*** Block opens ***
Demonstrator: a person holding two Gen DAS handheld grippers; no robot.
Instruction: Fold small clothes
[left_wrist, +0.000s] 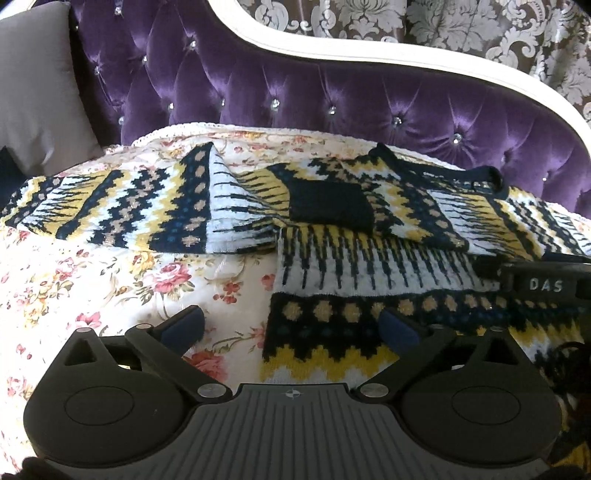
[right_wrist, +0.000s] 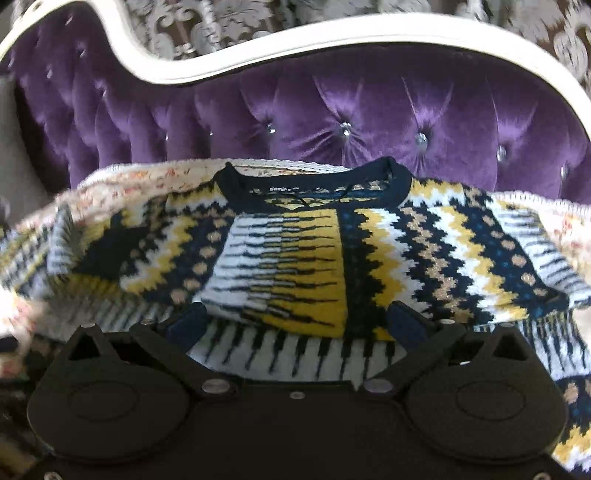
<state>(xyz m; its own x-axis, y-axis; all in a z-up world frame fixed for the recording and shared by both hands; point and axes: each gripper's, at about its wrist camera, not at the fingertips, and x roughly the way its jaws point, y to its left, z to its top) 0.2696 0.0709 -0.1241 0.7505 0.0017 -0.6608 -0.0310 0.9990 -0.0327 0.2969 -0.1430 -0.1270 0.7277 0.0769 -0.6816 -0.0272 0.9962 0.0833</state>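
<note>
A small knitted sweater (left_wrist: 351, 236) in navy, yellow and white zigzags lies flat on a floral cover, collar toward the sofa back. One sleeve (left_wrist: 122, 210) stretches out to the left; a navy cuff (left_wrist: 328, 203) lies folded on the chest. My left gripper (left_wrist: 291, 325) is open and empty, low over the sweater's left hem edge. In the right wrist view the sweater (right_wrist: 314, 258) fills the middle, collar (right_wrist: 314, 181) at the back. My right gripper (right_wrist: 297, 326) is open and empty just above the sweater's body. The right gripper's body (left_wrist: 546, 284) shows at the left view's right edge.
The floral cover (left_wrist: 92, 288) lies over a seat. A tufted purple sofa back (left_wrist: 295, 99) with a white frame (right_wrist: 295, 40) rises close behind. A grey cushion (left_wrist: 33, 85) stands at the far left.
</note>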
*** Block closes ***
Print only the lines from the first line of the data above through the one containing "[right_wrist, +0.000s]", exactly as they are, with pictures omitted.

## Reply to the task
Demonstrator: a person holding two Gen DAS handheld grippers; no robot.
Instruction: Fold small clothes
[left_wrist, +0.000s] 
[right_wrist, +0.000s] 

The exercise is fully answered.